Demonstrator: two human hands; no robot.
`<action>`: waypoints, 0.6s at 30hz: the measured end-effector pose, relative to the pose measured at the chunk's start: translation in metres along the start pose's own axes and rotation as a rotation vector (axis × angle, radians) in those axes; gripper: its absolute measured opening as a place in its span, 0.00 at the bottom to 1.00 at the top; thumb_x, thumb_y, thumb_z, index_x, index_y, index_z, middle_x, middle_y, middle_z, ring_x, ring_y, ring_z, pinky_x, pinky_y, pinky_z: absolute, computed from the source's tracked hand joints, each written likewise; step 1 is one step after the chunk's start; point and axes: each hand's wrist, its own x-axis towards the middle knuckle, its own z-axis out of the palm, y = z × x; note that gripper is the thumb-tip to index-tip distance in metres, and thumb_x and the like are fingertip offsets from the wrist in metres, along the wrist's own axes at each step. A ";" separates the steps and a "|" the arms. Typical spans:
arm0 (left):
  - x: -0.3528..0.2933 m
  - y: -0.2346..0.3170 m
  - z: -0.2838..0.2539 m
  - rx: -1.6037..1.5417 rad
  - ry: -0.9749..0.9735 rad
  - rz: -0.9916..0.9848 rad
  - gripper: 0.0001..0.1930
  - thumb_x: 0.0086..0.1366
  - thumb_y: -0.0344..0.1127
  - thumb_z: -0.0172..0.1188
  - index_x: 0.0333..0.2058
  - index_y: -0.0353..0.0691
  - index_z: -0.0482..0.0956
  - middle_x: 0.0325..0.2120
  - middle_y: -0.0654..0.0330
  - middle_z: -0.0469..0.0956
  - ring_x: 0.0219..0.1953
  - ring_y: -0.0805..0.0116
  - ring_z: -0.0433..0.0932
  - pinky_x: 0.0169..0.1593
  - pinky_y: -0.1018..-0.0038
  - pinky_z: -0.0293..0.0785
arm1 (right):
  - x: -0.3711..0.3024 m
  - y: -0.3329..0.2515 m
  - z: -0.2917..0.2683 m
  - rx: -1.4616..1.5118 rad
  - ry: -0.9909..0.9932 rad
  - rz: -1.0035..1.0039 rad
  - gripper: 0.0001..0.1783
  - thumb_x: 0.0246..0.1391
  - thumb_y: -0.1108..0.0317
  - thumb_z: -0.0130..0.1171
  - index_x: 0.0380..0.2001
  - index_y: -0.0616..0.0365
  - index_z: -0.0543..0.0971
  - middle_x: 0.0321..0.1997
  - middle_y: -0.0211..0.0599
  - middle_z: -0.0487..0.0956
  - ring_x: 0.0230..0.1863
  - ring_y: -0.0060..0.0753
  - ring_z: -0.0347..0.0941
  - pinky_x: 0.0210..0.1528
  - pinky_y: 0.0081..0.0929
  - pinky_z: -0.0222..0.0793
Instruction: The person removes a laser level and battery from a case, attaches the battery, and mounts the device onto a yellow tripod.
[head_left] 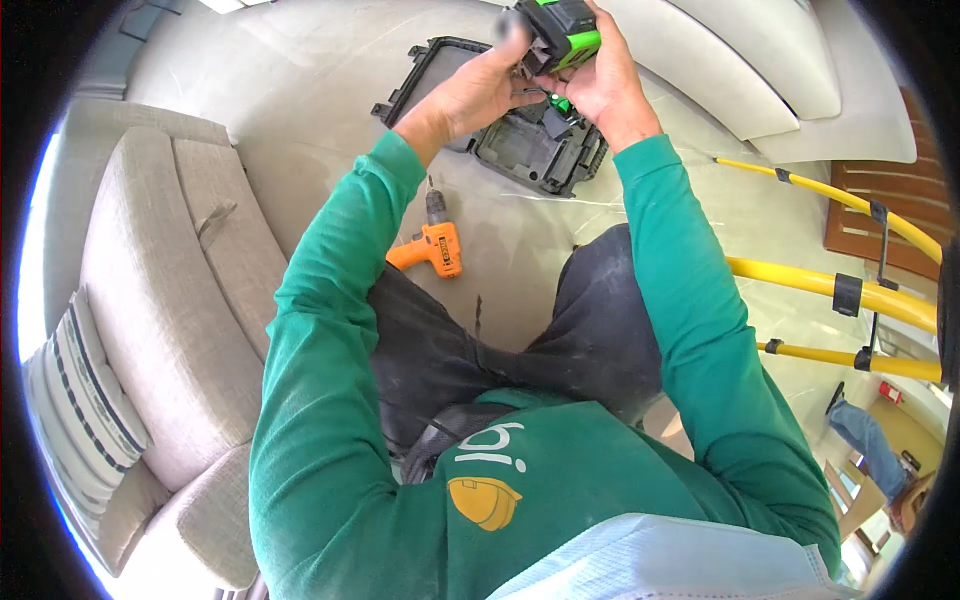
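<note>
Black-and-green device [562,42] is held off the floor [300,110], at the far side of the open case [520,152]; the left hand [472,95] grasps it from left and below with bent fingers; the right hand [607,88] grasps its right side; probably both hands share it because its body is blocky and maybe heavy, though its exact kind I cannot tell; an orange drill [440,248] lies on its side, nearer to the body than the case, perhaps put there to remain within reach; the device looks hard and angular, matt black with bright green parts; the case is of black plastic, with moulded hollows and a ribbed rim; the drill has smooth housing and a dark, round chuck; left of the case stands a sofa [175,270] in beige woven fabric, softly rounded; right of the case are yellow tubes [790,275], smooth and banded with black.
</note>
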 end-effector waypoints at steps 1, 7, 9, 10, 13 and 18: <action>0.000 -0.004 0.001 0.061 0.036 0.036 0.46 0.71 0.76 0.47 0.72 0.43 0.64 0.66 0.53 0.71 0.67 0.55 0.73 0.71 0.51 0.69 | 0.002 0.000 -0.002 0.061 -0.050 0.052 0.32 0.69 0.34 0.48 0.55 0.49 0.82 0.49 0.36 0.86 0.47 0.38 0.83 0.44 0.44 0.84; -0.002 0.004 -0.003 0.168 0.093 0.124 0.38 0.75 0.62 0.58 0.66 0.32 0.69 0.53 0.54 0.79 0.58 0.60 0.81 0.65 0.62 0.79 | 0.004 -0.001 -0.014 0.229 -0.099 0.064 0.33 0.70 0.35 0.46 0.55 0.51 0.82 0.50 0.38 0.86 0.48 0.41 0.83 0.45 0.44 0.84; -0.005 0.011 -0.004 0.237 0.063 0.138 0.38 0.76 0.62 0.57 0.65 0.30 0.70 0.52 0.53 0.79 0.57 0.60 0.81 0.65 0.62 0.80 | 0.004 -0.001 -0.013 0.290 -0.090 0.072 0.34 0.70 0.35 0.44 0.54 0.51 0.83 0.50 0.38 0.86 0.49 0.42 0.84 0.45 0.44 0.85; -0.004 0.009 -0.007 0.188 0.091 0.146 0.38 0.76 0.62 0.57 0.65 0.30 0.69 0.51 0.52 0.79 0.56 0.60 0.82 0.64 0.63 0.80 | 0.005 -0.001 -0.012 0.300 -0.095 0.077 0.34 0.70 0.35 0.43 0.54 0.51 0.83 0.51 0.38 0.86 0.49 0.42 0.83 0.45 0.44 0.84; -0.004 0.010 -0.005 0.153 0.165 0.151 0.40 0.76 0.64 0.57 0.65 0.28 0.69 0.50 0.50 0.79 0.54 0.59 0.83 0.61 0.63 0.82 | 0.010 0.006 -0.019 0.316 -0.136 0.087 0.34 0.70 0.34 0.42 0.54 0.50 0.83 0.52 0.38 0.86 0.49 0.42 0.83 0.44 0.44 0.84; -0.001 0.015 0.011 0.269 0.204 0.113 0.44 0.72 0.66 0.61 0.63 0.24 0.68 0.50 0.48 0.78 0.51 0.57 0.85 0.58 0.63 0.85 | 0.002 0.008 -0.006 0.193 -0.058 0.037 0.35 0.71 0.34 0.41 0.55 0.49 0.83 0.52 0.38 0.85 0.52 0.42 0.82 0.48 0.45 0.83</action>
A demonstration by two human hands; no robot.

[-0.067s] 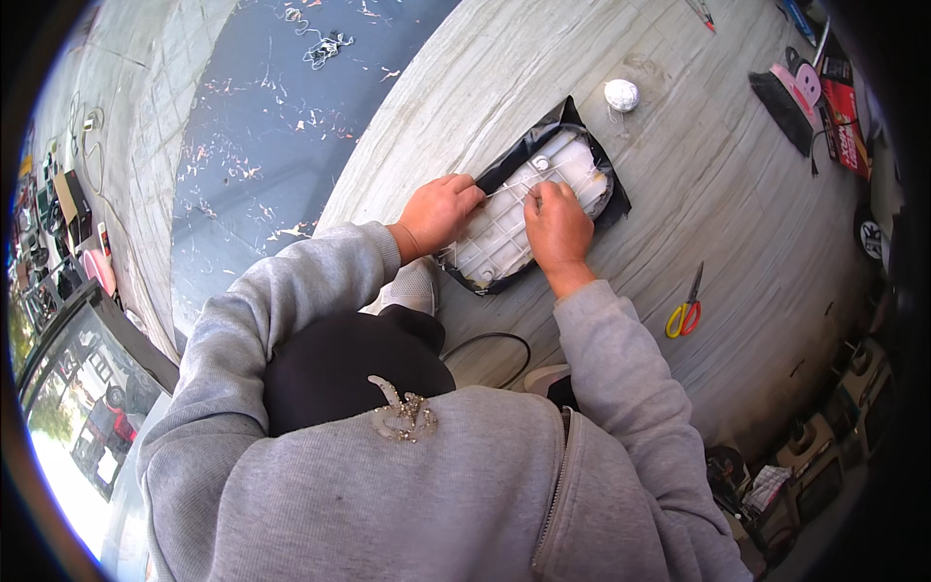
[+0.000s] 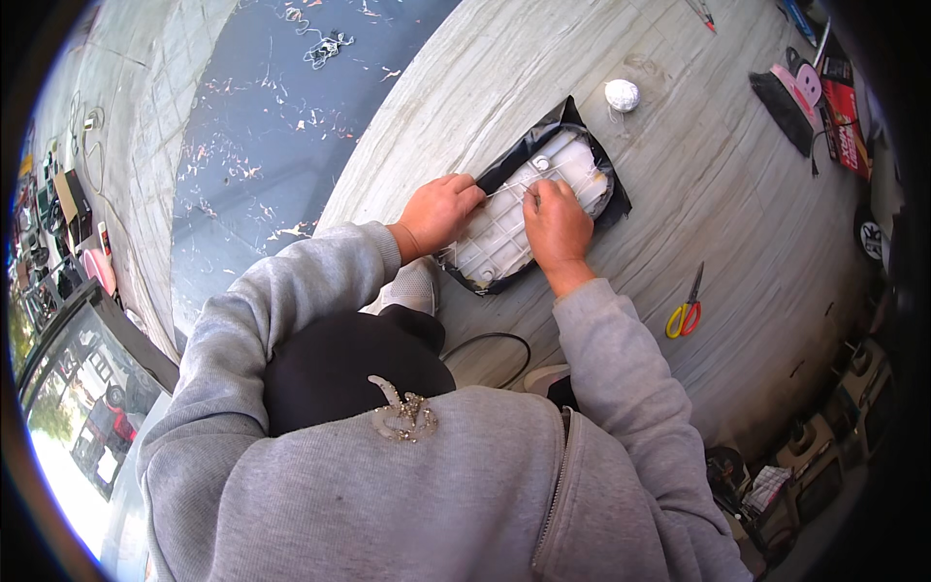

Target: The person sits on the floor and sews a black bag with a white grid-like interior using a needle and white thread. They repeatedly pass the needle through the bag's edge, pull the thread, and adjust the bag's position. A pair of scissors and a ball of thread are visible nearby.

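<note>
The white ribbed panel (image 2: 497,229) lies on the floor (image 2: 756,242), edged by a black covering (image 2: 524,151); an uneven tug could tear or slip that covering; the left hand (image 2: 438,215) curls at the rim, the right hand (image 2: 560,231) over the ribs; fingertips hide, so what they grasp, if anything, I cannot tell.

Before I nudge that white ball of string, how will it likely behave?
The white ball of string looks round, so it would probably roll on the flat-looking floor. Being wound strands, it's likely light; its loose end might unwind.
</note>
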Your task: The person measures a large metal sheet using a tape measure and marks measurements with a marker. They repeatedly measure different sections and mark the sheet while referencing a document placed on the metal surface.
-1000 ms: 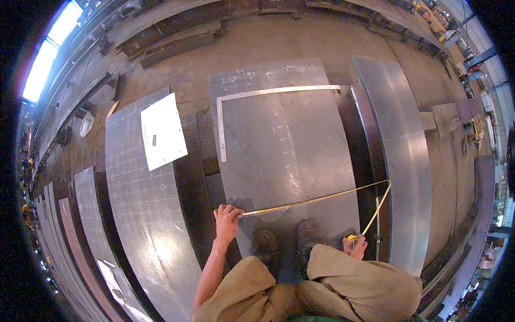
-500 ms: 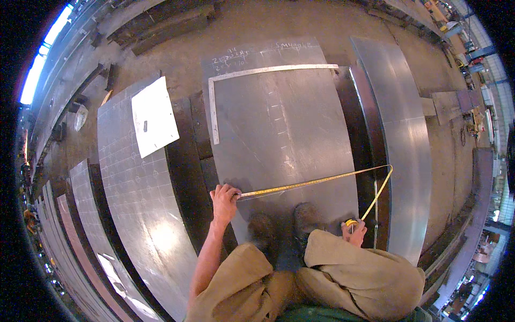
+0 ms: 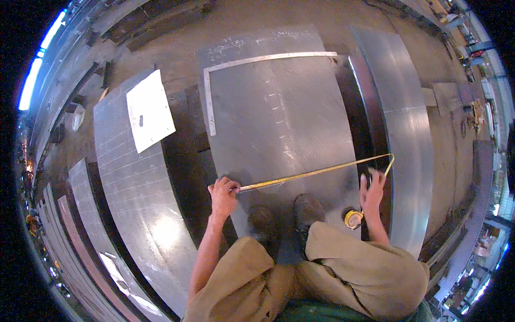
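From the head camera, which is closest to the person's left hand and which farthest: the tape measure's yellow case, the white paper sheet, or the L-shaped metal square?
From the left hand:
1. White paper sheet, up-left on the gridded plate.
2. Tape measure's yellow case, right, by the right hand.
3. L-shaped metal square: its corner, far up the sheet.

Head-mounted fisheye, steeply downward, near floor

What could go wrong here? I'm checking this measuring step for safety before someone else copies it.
The yellow tape measure is stretched across the steel sheet and bends sharply near the right hand; it might kink or snap back. The left hand pins the tape's end at the sheet's edge, which may be sharp. Both shoes stand on bare metal, possibly slippery.
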Tool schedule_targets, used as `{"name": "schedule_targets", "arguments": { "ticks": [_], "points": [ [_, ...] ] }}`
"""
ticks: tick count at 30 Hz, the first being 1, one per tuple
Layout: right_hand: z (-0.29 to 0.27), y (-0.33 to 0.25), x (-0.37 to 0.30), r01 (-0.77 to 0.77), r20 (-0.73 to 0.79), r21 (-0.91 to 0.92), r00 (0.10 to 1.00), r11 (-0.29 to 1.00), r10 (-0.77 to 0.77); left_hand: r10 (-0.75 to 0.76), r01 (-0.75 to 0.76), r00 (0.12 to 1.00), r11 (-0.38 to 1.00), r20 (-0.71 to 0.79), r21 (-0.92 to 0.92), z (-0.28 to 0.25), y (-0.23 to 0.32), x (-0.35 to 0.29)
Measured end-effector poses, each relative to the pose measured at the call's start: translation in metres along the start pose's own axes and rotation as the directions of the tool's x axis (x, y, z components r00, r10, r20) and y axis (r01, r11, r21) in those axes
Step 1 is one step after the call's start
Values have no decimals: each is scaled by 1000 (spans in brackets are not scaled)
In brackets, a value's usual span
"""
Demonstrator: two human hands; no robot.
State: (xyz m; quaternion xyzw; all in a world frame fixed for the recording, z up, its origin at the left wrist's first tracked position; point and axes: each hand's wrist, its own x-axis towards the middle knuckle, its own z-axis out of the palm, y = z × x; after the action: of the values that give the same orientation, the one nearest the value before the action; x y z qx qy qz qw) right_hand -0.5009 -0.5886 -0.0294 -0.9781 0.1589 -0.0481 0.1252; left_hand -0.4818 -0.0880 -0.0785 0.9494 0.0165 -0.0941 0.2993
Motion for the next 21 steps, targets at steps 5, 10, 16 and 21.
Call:
{"name": "schedule_targets", "arguments": {
  "ticks": [5,10,16,21],
  "points": [
    [-4,-6,81,256,209,-9,946,967,-248,3,-3,999,1000,51,3,-3,-1,0],
    [0,22,102,403,371,110,831,908,-414,10,-10,1000,999,-20,31,2,-4,-4],
    [18,55,108,368,403,146,826,918,-395,-4,4,1000,1000,13,14,-1,4,0],
    [20,37,109,401,345,168,831,900,-435,-26,24,997,999,74,28,-6,-1,-2]
  ]
}}
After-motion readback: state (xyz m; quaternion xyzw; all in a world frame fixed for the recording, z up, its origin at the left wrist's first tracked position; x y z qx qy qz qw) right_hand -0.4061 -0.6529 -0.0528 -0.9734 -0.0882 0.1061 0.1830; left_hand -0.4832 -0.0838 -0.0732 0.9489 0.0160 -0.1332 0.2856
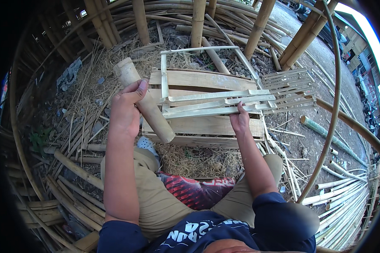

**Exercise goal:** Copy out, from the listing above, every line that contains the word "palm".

**Answer space:**
`<action>`: waypoints, 0.6s at 30hz: the measured end-effector pose, relative to the pose measured at the chunk's start: translation in metres along the start pose's own axes and rotation as a rotation vector (axis × angle, radians) in those axes; gripper: its absolute measured opening as a place in its span, 0.00 at the bottom to 1.00 at the top; thumb_x, thumb_y, thumb_z, index_x, index_y, index_z, middle_x, middle_y, middle_z, ring_x, ring_y, ring_z, pinky_x, pinky_y, pinky_z: absolute, computed from the source's tracked hand joints, each written likewise; step 1 is one step after the chunk's start; point and axes: each hand's wrist, its own x-axis towards the middle knuckle, its own z-axis out of the palm, y = z × x; note that gripper is the thumb-tip to index-tip distance in metres, and thumb_x and the like are fingertip offsets from the wrist in metres, along the wrist's own axes at each step. A ";" separates the steps and a "|" the arms. Typical spans:
State: (xyz m; quaternion xyzw; all in a world frame fixed for the recording, z up, its origin at the left wrist's first tracked position; point and axes: each hand's wrist, its own x-axis towards the middle knuckle, its own z-axis out of the palm, y = z × x; after the action: of the values that give the same orientation, the one nearest the value before the action; x y z qx qy qz qw) right_hand -0.5009 -0.5886 -0.0294 -0.9781 0.1589 -0.0481 0.1252; left_hand -0.4818 -0.0880 -0.0785 0.9494 0.0165 -0.0941 0.2993

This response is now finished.